WORK ITEM: What do the lines say from the start of the entries through the one containing "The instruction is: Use"? Repeat them exactly.

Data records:
□ □ □ □ □
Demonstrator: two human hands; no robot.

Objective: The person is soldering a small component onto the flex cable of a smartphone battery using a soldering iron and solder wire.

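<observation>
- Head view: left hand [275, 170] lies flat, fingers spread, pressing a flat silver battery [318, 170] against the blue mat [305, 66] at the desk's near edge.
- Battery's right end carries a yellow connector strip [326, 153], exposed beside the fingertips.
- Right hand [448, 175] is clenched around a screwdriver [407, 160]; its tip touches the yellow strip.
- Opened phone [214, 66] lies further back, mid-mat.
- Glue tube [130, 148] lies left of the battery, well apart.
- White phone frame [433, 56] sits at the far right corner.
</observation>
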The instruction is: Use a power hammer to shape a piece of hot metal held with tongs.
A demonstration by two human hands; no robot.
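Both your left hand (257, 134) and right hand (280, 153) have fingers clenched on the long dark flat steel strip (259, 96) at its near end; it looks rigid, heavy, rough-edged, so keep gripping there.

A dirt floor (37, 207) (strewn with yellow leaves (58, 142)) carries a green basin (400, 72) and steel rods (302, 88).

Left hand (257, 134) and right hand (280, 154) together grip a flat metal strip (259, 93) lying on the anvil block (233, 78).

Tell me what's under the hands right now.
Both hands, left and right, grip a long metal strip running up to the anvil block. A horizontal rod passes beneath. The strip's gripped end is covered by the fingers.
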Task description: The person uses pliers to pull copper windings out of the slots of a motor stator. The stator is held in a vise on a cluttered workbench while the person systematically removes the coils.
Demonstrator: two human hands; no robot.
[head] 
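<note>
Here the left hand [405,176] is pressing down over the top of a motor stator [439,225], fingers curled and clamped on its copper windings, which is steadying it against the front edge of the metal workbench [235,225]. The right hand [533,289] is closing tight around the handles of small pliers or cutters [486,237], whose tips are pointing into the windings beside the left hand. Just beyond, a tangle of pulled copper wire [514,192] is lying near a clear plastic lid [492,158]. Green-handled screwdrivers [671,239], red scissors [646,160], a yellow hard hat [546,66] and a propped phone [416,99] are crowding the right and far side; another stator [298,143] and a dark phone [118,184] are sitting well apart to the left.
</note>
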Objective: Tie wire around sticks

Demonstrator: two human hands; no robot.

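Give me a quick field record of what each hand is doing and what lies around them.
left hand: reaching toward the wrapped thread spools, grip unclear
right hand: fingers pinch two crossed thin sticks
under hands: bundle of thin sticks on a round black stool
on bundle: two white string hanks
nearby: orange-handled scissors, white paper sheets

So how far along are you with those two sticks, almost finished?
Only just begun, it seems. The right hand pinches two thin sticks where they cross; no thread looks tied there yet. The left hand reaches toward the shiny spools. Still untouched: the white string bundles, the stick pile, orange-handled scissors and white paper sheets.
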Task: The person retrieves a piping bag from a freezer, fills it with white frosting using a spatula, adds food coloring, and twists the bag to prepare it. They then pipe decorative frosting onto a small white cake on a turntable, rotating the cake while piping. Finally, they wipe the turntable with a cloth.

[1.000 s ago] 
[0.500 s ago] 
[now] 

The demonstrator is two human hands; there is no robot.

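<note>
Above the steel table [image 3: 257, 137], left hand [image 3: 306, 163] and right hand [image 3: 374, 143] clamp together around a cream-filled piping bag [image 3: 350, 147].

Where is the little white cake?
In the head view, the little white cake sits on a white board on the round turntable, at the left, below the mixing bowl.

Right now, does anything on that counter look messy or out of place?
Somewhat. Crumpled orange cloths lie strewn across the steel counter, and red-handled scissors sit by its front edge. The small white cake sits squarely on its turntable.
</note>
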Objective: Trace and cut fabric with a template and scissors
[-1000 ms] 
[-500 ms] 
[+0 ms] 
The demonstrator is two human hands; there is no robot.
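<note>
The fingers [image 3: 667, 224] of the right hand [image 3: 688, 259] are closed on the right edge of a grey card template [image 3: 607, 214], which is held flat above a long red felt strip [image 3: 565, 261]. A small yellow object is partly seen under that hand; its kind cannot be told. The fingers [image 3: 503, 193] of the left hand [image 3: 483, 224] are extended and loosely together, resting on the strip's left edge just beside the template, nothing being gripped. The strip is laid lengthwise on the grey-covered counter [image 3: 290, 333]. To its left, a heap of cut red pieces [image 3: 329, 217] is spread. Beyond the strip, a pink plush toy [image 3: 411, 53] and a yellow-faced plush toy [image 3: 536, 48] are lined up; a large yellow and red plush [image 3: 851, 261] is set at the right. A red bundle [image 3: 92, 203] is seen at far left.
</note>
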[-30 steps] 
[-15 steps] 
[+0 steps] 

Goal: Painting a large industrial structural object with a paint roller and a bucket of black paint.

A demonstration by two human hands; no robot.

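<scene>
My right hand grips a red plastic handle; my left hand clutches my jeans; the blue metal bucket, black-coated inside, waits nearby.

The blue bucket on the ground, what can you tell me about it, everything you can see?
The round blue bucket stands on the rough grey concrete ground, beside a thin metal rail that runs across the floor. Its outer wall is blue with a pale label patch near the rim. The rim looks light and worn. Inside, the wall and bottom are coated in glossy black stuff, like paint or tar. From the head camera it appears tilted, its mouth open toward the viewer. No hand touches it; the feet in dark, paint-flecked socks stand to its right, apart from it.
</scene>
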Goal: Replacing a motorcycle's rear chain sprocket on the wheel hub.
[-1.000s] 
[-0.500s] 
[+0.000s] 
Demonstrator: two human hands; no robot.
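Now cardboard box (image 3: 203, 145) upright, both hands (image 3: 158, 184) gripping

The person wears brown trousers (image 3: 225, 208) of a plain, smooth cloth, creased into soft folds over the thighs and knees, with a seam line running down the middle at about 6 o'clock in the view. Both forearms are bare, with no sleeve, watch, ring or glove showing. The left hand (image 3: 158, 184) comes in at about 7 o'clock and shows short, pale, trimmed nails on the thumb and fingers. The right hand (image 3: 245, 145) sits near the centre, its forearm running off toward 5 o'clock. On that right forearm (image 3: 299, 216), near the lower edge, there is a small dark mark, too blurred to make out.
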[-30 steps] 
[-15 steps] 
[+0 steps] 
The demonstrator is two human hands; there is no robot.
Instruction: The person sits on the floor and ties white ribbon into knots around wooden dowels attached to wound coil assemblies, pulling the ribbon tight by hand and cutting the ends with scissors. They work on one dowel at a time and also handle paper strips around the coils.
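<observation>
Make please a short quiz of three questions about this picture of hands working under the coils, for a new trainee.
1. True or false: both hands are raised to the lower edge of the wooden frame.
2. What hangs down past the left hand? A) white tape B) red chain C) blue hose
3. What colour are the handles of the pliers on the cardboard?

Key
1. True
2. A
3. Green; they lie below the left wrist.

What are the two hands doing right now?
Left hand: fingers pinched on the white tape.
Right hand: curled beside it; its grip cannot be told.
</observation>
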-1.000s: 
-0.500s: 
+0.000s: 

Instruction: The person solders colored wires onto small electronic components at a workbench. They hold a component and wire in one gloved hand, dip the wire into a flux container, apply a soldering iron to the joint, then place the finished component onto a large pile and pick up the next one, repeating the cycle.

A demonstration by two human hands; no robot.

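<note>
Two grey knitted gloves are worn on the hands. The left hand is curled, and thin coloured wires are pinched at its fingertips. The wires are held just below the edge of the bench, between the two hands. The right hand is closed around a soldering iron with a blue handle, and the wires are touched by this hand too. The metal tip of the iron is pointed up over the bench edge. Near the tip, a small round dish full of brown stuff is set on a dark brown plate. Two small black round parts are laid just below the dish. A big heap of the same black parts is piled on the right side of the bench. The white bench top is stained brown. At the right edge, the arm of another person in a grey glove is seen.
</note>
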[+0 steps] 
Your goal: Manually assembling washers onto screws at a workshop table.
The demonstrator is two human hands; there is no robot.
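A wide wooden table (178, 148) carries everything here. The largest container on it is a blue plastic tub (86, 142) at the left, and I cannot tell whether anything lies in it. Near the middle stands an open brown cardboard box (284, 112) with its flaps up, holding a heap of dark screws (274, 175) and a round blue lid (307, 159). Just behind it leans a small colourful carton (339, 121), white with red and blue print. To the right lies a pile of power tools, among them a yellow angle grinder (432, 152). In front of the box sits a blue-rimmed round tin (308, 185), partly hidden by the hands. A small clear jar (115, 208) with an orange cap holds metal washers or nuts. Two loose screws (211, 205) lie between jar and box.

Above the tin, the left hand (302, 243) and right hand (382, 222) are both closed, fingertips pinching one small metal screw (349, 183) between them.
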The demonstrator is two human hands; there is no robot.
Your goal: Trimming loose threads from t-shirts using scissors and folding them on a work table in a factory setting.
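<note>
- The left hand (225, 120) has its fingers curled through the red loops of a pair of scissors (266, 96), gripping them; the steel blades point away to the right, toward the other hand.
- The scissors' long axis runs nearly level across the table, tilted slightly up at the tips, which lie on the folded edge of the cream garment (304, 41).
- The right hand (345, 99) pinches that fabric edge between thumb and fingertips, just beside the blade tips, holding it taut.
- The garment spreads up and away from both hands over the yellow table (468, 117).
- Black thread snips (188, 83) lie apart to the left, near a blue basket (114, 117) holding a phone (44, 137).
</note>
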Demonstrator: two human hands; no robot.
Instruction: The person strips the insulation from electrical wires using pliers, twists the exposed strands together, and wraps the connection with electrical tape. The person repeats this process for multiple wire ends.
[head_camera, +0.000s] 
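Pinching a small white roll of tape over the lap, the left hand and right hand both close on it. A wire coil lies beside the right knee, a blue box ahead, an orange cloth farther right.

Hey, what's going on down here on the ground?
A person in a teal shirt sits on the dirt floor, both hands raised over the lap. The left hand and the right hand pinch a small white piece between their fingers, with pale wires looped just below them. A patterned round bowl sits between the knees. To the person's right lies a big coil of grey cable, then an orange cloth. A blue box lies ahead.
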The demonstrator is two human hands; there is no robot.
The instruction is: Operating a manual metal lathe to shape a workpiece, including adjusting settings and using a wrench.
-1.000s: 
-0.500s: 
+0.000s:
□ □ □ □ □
EXPECTED OUTPUT:
Demonstrator: two human hands; no robot.

Objective: The person is soldering a small component onto the flex cable of a smartphone battery using a soldering iron and solder wire.

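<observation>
- Head view: left hand [275, 170] lies flat, fingers spread, pressing a flat silver battery [318, 170] against the blue mat [305, 66] at the desk's near edge.
- Battery's right end carries a yellow connector strip [326, 153], exposed beside the fingertips.
- Right hand [448, 175] is clenched around a screwdriver [407, 160]; its tip touches the yellow strip.
- Opened phone [214, 66] lies further back, mid-mat.
- Glue tube [130, 148] lies left of the battery, well apart.
- White phone frame [433, 56] sits at the far right corner.
</observation>
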The instruction is: Use a power hammer to shape a piece of hot metal held with tongs.

The exercise contains no remaining tasks.